Work request
Pictures do not belong in the copy. Write out exactly the lines from the one containing "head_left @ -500" through the end of the data.
----
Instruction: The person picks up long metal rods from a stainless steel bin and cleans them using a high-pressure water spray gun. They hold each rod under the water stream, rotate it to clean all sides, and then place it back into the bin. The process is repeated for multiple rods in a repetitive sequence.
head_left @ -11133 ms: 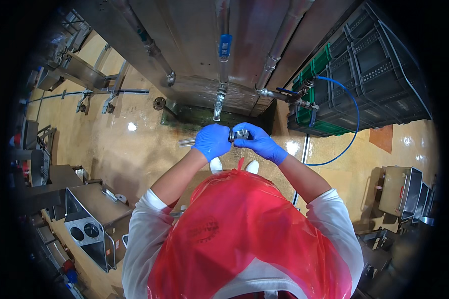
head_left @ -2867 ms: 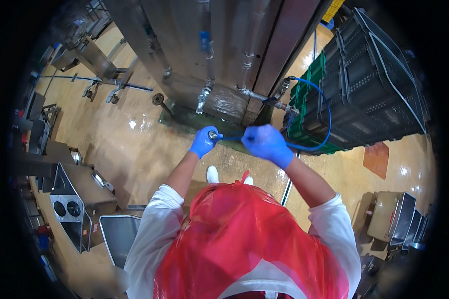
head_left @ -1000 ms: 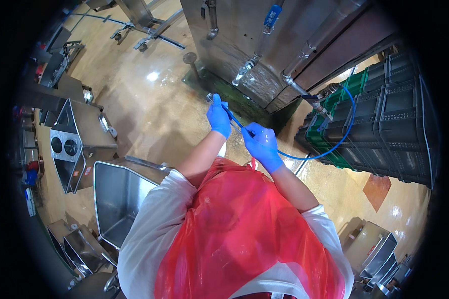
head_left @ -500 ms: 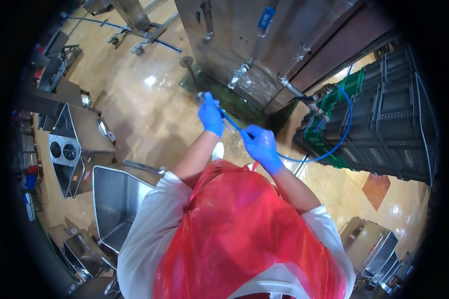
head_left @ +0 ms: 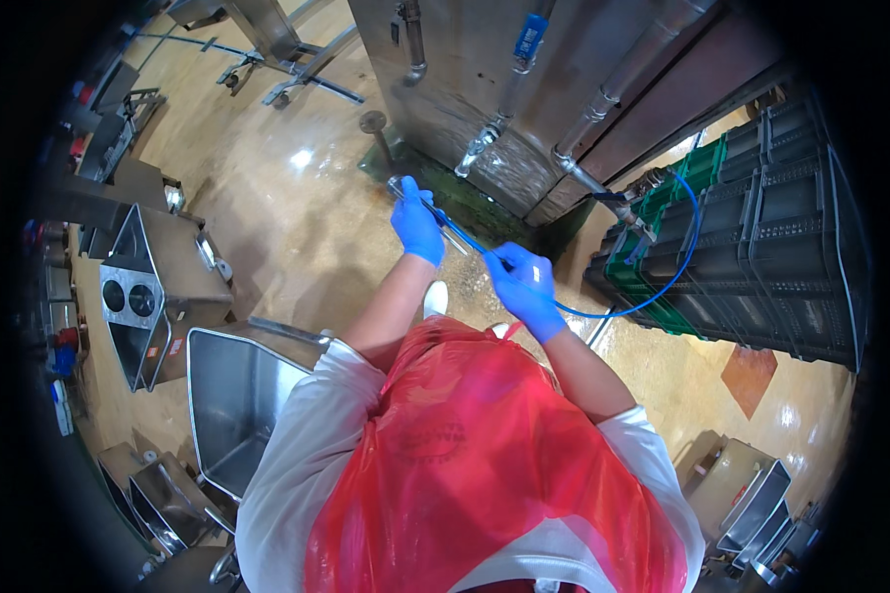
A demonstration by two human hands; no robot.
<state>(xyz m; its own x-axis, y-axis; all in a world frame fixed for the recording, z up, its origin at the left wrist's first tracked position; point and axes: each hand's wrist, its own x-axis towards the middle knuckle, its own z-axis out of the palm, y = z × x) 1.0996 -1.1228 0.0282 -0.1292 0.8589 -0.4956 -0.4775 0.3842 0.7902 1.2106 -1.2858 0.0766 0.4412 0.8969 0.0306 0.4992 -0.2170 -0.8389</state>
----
Final answer
head_left @ -500 ms: 
head_left @ +0 ms: 
A demonstration by two human hands; no robot.
<state>(xyz m; its own x-axis, y-axis; all in a world frame fixed for the recording, z up, its origin at the left wrist's first tracked position; point and axes: each hand's wrist, its own x-axis towards the middle knuckle, its own z-axis out of the palm, y = z × x) 1.0996 -1.1228 0.0282 -0.1292 0.8589 -0.4956 -0.4775 0.3842 0.7902 1.2106 -1.2858 0.0766 0.4412 0.8969 0.0306 0.4992 -0.2170 -0.8389</state>

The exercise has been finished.